Dr. Stuart Allen Malafa testified that he had been an emergency room physician for 20 years, seeing an average of 6, 700 patients each year. (Tr. II at 71-72.) On August 25, 2006, he was working at the United Memorial Hospital in Greenville, Michigan. He dictated a medical record of his treatment of Kristee Lee Hawkins (K. Hawkins) on that date at 2:00 a.m. (Id. at 73-75.) Malafa testified that K. Hawkins sought treatment for bruises sustained that evening. In the course of seeking treatment, Hawkins told Malafa that, after she left a bar and was driving away, her ex- boyfriend jumped through the window and forced her to drive to 14 Mile and Edgerton, where she was physically assaulted, sexually assaulted and choked. She eventually convinced her boyfriend to allow her to go home. (Id. at 76-77.) Hawkins had multiple bruises to her right, upper facial area and bruises on her chest, particularly and excessively on her left chest area. (Id. at 77.) Malafa did not perform a sexual assault examination, because the county relies upon the rape crisis intervention team of the YWCA for such examinations. Malafa testified that he would have referred Hawkins to the YWCA for examination or would have called social services. (Id. at 78.) From his medical records, Malafa saw no indication that Hawkins was obviously intoxicated. He noted that she was alert, oriented, conversive, and otherwise appropriate. He testified that he would have made a note of any impairment caused by intoxication – symptoms with which he was very familiar. (Id. at 79, 83.)

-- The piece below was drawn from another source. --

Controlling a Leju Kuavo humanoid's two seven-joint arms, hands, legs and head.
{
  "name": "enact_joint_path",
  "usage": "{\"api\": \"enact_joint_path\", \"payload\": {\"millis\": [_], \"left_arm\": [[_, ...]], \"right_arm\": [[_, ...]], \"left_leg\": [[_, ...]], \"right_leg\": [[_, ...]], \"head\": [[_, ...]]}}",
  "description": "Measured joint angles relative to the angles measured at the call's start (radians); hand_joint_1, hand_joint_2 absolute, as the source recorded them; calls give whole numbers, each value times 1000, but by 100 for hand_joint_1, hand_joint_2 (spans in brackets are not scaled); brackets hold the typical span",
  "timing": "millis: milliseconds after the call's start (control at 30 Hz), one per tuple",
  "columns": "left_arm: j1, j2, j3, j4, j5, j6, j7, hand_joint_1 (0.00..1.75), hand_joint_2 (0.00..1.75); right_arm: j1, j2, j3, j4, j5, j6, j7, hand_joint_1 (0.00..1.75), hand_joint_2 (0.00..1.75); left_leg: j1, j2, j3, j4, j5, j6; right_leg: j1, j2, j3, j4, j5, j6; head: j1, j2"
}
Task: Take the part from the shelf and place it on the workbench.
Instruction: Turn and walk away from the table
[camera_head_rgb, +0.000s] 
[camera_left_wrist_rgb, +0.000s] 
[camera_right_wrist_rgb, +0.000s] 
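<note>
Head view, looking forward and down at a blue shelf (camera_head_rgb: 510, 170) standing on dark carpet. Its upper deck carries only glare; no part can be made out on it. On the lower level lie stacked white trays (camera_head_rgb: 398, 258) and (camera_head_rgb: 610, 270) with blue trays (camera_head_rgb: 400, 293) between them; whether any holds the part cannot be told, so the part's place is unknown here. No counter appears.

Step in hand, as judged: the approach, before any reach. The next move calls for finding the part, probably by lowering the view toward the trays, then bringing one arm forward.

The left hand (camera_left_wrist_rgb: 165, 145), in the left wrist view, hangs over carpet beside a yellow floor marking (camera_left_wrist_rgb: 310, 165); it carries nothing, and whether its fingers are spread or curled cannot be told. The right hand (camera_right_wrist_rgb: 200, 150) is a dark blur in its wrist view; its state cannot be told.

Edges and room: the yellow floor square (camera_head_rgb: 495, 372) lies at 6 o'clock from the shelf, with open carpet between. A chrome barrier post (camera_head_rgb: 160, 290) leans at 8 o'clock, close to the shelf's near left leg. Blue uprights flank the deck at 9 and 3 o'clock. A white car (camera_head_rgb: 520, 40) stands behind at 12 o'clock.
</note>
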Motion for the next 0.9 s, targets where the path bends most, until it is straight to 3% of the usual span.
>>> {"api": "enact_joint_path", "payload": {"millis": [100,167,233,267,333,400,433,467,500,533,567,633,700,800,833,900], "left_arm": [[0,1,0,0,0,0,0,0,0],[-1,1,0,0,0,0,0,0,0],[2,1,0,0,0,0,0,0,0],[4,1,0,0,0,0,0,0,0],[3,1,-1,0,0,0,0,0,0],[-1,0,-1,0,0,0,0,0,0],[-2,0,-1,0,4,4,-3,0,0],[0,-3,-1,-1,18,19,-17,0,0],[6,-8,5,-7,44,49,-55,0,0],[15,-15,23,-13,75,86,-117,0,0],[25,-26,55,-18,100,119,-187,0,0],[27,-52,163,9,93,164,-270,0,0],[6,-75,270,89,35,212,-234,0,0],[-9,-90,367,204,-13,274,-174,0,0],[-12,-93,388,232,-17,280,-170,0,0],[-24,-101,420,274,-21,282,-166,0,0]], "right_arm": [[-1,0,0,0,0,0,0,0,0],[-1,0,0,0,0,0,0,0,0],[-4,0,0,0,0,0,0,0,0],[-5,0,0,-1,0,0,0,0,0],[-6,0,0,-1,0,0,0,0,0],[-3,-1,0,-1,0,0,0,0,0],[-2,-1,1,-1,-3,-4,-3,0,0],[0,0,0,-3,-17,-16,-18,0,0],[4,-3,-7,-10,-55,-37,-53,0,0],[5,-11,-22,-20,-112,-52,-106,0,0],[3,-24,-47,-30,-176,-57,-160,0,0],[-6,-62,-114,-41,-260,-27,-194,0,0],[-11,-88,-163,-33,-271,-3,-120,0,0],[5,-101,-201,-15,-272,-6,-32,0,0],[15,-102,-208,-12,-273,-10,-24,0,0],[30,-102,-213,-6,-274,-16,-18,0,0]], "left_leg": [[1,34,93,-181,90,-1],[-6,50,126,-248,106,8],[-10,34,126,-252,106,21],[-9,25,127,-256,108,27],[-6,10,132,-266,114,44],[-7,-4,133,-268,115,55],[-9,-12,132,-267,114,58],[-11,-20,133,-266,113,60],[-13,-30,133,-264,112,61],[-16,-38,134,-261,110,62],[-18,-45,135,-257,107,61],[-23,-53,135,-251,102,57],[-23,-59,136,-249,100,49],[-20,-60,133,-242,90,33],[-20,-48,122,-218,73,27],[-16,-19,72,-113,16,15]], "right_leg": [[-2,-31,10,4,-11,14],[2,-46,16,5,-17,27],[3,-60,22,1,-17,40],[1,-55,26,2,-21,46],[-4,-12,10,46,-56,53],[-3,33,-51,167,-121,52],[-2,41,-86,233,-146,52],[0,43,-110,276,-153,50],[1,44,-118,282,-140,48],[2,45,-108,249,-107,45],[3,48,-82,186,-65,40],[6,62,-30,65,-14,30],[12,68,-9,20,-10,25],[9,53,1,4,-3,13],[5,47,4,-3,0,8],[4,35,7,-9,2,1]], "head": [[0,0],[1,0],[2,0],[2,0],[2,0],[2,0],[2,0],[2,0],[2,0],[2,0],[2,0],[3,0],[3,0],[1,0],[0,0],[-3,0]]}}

Kent County Sheriff's Department employee Stacy Albers testified as the member of the Scientific Support Unit who photographed Hawkins' injuries on the afternoon of August 25, 2006. Albers identified the photographs she took, which reflected bruises on the face, including a significant bruise around the nose and others around the eye and chin. Other photographs showed injury to the inner tissue of the mouth, significant bruising in the upper left chest area and bruising in the right chest area, scratches and pinch-bruises on the victim's upper left arm, a significant bruise on the forearm, and bruising and scratches on the hand. (Id. at 89-96.)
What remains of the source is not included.